__Task statement__
Line by line, repeat all the material exactly as it appears.
---*---
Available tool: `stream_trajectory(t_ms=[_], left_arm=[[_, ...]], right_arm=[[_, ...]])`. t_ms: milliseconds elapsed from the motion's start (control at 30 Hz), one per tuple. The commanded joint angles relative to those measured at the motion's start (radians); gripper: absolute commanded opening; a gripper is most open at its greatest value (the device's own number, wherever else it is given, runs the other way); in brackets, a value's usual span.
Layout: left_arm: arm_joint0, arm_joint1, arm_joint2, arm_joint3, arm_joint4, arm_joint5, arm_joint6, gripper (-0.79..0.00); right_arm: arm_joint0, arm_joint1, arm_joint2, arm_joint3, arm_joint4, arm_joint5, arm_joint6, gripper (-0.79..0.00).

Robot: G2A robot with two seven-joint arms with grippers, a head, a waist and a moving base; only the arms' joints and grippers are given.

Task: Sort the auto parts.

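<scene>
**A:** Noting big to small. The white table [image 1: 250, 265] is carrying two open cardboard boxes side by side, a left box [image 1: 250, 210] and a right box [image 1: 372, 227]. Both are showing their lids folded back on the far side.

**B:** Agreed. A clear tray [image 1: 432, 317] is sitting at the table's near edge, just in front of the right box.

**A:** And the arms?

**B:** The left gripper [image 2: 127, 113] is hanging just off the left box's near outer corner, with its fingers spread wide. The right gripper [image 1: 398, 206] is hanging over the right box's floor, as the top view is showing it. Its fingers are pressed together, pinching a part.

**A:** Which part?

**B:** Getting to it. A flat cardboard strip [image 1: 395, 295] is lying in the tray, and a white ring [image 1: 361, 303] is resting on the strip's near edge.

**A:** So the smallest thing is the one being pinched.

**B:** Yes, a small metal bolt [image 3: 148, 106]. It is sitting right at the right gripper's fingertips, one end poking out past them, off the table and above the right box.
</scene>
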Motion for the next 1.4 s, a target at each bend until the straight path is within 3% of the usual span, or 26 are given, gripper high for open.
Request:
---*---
__Exercise solution__
Available tool: `stream_trajectory(t_ms=[_], left_arm=[[_, ...]], right_arm=[[_, ...]])`. t_ms: milliseconds elapsed from the motion's start (control at 30 Hz), one per tuple. The commanded joint angles relative to those measured at the motion's start (radians); gripper: absolute commanded opening; a gripper is most open at its greatest value (the device's own number, wherever else it is given, runs the other way); in brackets, a value's usual span.
Layout: left_arm: arm_joint0, arm_joint1, arm_joint2, arm_joint3, arm_joint4, arm_joint5, arm_joint6, gripper (-0.79..0.00); right_arm: arm_joint0, arm_joint1, arm_joint2, arm_joint3, arm_joint4, arm_joint5, arm_joint6, gripper (-0.79..0.00).

Robot: G2A robot with two seven-joint arms with grippers, a head, a waist and a moving base; only the arms' joints and grippers are given.

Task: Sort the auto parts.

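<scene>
**A:** Noting big to small. The white table [image 1: 250, 265] is carrying two open cardboard boxes side by side, a left box [image 1: 250, 210] and a right box [image 1: 372, 227]. Both are showing their lids folded back on the far side.

**B:** Agreed. A clear tray [image 1: 432, 317] is sitting at the table's near edge, just in front of the right box.

**A:** And the arms?

**B:** The left gripper [image 2: 127, 113] is hanging just off the left box's near outer corner, with its fingers spread wide. The right gripper [image 1: 398, 206] is hanging over the right box's floor, as the top view is showing it. Its fingers are pressed together, pinching a part.

**A:** Which part?

**B:** Getting to it. A flat cardboard strip [image 1: 395, 295] is lying in the tray, and a white ring [image 1: 361, 303] is resting on the strip's near edge.

**A:** So the smallest thing is the one being pinched.

**B:** Yes, a small metal bolt [image 3: 148, 106]. It is sitting right at the right gripper's fingertips, one end poking out past them, off the table and above the right box.
</scene>
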Motion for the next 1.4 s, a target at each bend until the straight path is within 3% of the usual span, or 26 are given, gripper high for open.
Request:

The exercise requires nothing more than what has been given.